You are viewing a plain text version of this content. The canonical link for it is here.

Posted to user@spark.apache.org by Andy Davidson <An...@SantaCruzIntegration.com> on 2016/07/07 20:59:36 UTC

is dataframe.write() async? Streaming performance problem

I am running Spark 1.6.1 built for Hadoop 2.0.0-mr1-cdh4.2.0 and using kafka
direct stream approach. I am running into performance problems. My
processing time is > than my window size. Changing window sizes, adding
cores and executor memory does not change performance. I am having a lot of
trouble identifying the problem by at the metrics provided for streaming
apps in the spark application web UI.

I think my performance problem has to with writing the data to S3.

My app receives very complicated JSON. My program is simple, It sorts the
data into a small set of sets and writes each set as a separate S3 object.
The mini batch data has at most 300 events so I do not think shuffle is an
issue.

DataFrame rawDF = sqlContext.read().json(jsonRDD).cache();

 Explode tagCol 



DataFrame rulesDF = activityDF.select(tagCol).distinct();

Row[] rows = rulesDF.select(tagCol).collect();

List<String> tags = new ArrayList<String>(100);

for (Row row : rows) {

Object tag = row.get(0);

tags.add(tag.toString());

}



I think the for loop bellow is where the bottle neck is. Is write async() ?



If not is there an easy to to vectorize/parallelize this for loop or do I
have to create the threads my self?



Is creating threads in spark a bad idea?





for(String tag : tags) {

DataFrame saveDF = activityDF.filter(activityDF.col(tagCol).equalTo(tag));

if (saveDF.count() >= 1) { // I do not think count() is an issue performance
is about 34 ms

String dirPath = ³s3n://myBucket" + File.separator + date + File.separator +
tag + File.separator +  milliSeconds;

saveDF.write().json(dirPath);

}

}



Any suggestions would be greatly appreciated



Andy
> 
>

RE: is dataframe.write() async? Streaming performance problem

Posted by Ewan Leith <ew...@realitymine.com>.

Writing (or reading) small files from spark to s3 can be seriously slow.

You'll get much higher throughput by doing a df.foreachPartition(partition => ...) and inside each partition, creating an aws s3 client then doing a partition.foreach and uploading the files using that s3 client with its own threadpool.

As long as you create the s3 client inside the foreachPartition, and close it after the partition.foreach(...) is done, you shouldn't have any issues.

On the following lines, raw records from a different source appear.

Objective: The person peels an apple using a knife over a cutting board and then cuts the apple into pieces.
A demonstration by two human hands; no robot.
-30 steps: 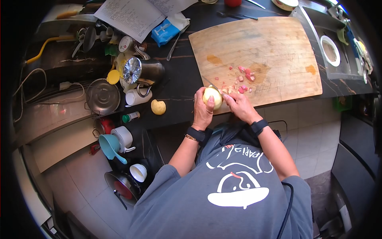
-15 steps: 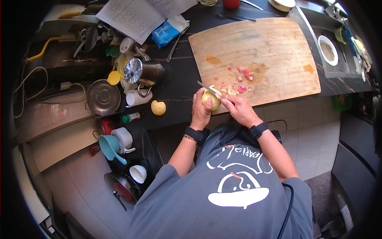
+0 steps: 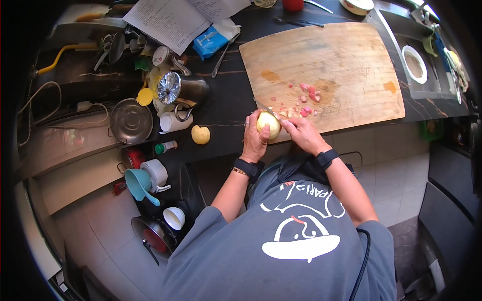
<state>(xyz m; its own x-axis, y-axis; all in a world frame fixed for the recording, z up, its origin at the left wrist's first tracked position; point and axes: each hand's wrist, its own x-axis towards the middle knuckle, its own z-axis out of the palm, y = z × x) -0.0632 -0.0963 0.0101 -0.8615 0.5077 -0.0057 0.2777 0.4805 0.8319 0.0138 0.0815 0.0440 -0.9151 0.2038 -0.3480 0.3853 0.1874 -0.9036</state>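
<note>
My left hand point(image 3: 255, 141) is wrapped round a pale yellow potato point(image 3: 268, 124), with the thumb on its near side. A knife point(image 3: 264, 107) is gripped in my right hand point(image 3: 304, 134), its blade lying across the far top of the potato and pointing up and left. Both hands are at the near edge of a wooden cutting board point(image 3: 346, 55). Small pink and pale pieces point(image 3: 305, 99) lie scattered on the board just beyond them. Another yellowish potato point(image 3: 201, 135) rests on the dark counter to the left.
Left of the board stand a metal pot point(image 3: 187, 91), a white cup point(image 3: 174, 122) and a green-capped small bottle point(image 3: 165, 147). Farther back lie a blue packet point(image 3: 213, 41), a fork point(image 3: 221, 59) and printed sheets point(image 3: 165, 22). A sink point(image 3: 424, 85) is on the right.
The potato has turned slightly in my left hand, showing a paler, more exposed face. The knife blade has shifted a little to the right and down over it.
</note>
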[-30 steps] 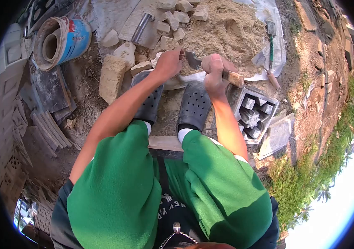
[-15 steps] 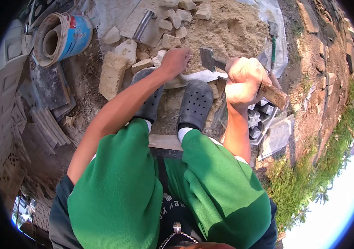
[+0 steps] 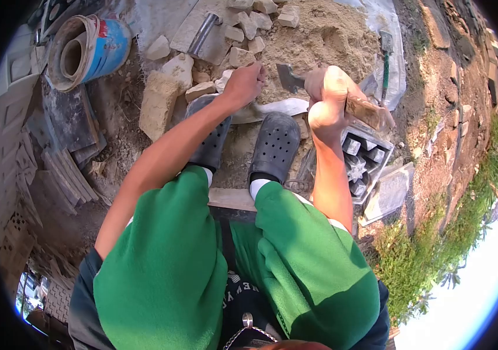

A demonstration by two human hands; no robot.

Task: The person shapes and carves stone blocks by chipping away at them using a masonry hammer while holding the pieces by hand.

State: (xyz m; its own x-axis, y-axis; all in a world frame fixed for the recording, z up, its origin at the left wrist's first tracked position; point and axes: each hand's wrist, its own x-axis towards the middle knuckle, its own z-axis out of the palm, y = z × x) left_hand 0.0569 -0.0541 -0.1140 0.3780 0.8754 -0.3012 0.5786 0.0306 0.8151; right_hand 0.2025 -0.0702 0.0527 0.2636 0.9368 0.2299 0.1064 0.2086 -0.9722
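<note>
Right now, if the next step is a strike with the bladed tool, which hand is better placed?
Probably the right hand: it grips the bladed tool by its wooden handle, while the left hand is apart from it, near the loose stones.

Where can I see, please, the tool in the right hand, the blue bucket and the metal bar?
Held tool (image 3: 288, 79): head view, on its flat blade.
Blue bucket (image 3: 110, 52): head view, on its outer wall.
Metal bar (image 3: 204, 35): head view, near the middle of its length.

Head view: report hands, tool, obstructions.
Right hand grips wooden-handled tool. Left hand beside stones, grip unclear. No obstruction visible between left hand and metal head.
</note>
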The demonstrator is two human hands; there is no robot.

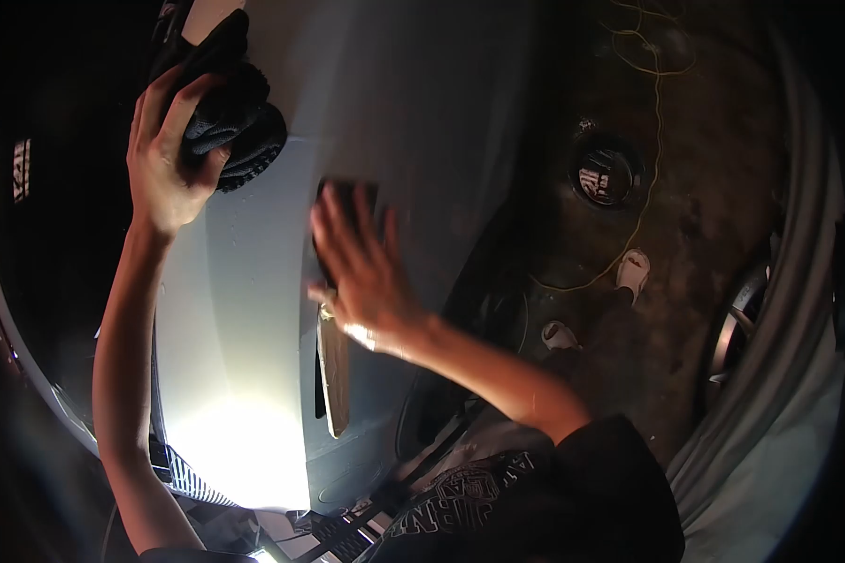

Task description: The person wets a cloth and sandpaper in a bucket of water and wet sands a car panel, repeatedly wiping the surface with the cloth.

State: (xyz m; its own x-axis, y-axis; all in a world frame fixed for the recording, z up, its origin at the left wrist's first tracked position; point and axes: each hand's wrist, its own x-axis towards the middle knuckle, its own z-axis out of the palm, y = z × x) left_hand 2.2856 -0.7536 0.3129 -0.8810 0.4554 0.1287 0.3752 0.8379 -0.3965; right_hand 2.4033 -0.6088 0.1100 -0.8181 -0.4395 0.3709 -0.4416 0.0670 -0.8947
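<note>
My left hand (174, 145) grips a bunched black knit cloth (239, 117), which looks like a glove, above the upper left of a grey car body panel (422, 141). Over the middle of that panel, my right hand (361, 263) presses down on a dark flat block (333, 192). Its fingers are spread across the block and slightly blurred by motion. Just below this hand, a narrow wooden strip (332, 385) with a dark edge lies along the panel. Whether the strip joins the block is hidden by the hand.
Bright light (239, 455) glares off the lower panel. To the right, a yellow cord (659, 141) runs over the brown floor near a dark round container (606, 174) and pale shoes (634, 270). A wheel (737, 324) and draped grey sheeting (779, 375) stand at the far right.
</note>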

Something roughly like this from the DStream docs:

  df.foreachPartition { partitionOfRecords =>
    val connection = createNewConnection()
    partitionOfRecords.foreach(record => connection.send(record))
    connection.close()
  }

Hope this helps,
Ewan

-----Original Message-----
From: Cody Koeninger [mailto:cody@koeninger.org] 
Sent: 08 July 2016 15:31
To: Andy Davidson <An...@santacruzintegration.com>
Cc: user @spark <us...@spark.apache.org>
Subject: Re: is dataframe.write() async? Streaming performance problem

Maybe obvious, but what happens when you change the s3 write to a println of all the data?  That should identify whether it's the issue.

count() and read.json() will involve additional tasks (run through the items in the rdd to count them, likewise to infer the schema) but for
300 records that shouldn't be much of an issue.

On Thu, Jul 7, 2016 at 3:59 PM, Andy Davidson <An...@santacruzintegration.com> wrote:
> I am running Spark 1.6.1 built for Hadoop 2.0.0-mr1-cdh4.2.0 and using 
> kafka direct stream approach. I am running into performance problems. 
> My processing time is > than my window size. Changing window sizes, 
> adding cores and executor memory does not change performance. I am 
> having a lot of trouble identifying the problem by at the metrics 
> provided for streaming apps in the spark application web UI.
>
> I think my performance problem has to with writing the data to S3.
>
> My app receives very complicated JSON. My program is simple, It sorts 
> the data into a small set of sets and writes each set as a separate S3 object.
> The mini batch data has at most 300 events so I do not think shuffle 
> is an issue.
>
> DataFrame rawDF = sqlContext.read().json(jsonRDD).cache();
>
> … Explode tagCol …
>
>
> DataFrame rulesDF = activityDF.select(tagCol).distinct();
>
> Row[] rows = rulesDF.select(tagCol).collect();
>
> List<String> tags = new ArrayList<String>(100);
>
> for (Row row : rows) {
>
> Object tag = row.get(0);
>
> tags.add(tag.toString());
>
> }
>
>
> I think the for loop bellow is where the bottle neck is. Is write async() ?
>
>
> If not is there an easy to to vectorize/parallelize this for loop or 
> do I have to create the threads my self?
>
>
> Is creating threads in spark a bad idea?
>
>
>
> for(String tag : tags) {
>
> DataFrame saveDF = 
> activityDF.filter(activityDF.col(tagCol).equalTo(tag));
>
> if (saveDF.count() >= 1) { // I do not think count() is an issue 
> performance is about 34 ms
>
> String dirPath = “s3n://myBucket" + File.separator + date + 
> File.separator + tag + File.separator +  milliSeconds;
>
> saveDF.write().json(dirPath);
>
> }
>
> }
>
>
> Any suggestions would be greatly appreciated
>
>
> Andy
>
>

---------------------------------------------------------------------
To unsubscribe e-mail: user-unsubscribe@spark.apache.org

Re: is dataframe.write() async? Streaming performance problem

Posted by Cody Koeninger <co...@koeninger.org>.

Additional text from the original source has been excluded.